• [RECORDED DATA]:
/---

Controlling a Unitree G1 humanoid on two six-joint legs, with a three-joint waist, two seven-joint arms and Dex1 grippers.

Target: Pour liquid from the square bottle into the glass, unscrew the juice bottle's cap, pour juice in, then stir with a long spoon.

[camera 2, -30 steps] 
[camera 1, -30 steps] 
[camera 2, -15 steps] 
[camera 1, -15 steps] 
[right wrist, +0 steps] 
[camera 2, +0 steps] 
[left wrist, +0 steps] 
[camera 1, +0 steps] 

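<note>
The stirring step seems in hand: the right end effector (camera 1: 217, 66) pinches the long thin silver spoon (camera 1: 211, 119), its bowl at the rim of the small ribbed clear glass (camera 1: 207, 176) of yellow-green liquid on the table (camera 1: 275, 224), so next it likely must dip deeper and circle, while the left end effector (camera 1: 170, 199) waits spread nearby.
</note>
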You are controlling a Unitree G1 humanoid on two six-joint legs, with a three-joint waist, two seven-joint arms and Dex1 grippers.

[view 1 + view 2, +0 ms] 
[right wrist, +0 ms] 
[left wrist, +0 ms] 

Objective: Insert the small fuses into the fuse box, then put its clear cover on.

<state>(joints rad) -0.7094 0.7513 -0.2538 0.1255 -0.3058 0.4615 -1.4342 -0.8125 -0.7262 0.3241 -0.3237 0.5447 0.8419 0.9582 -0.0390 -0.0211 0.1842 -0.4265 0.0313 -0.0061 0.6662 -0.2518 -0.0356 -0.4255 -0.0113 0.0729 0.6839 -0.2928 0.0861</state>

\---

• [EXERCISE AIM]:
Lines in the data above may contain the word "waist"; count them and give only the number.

• [SOLUTION]:
2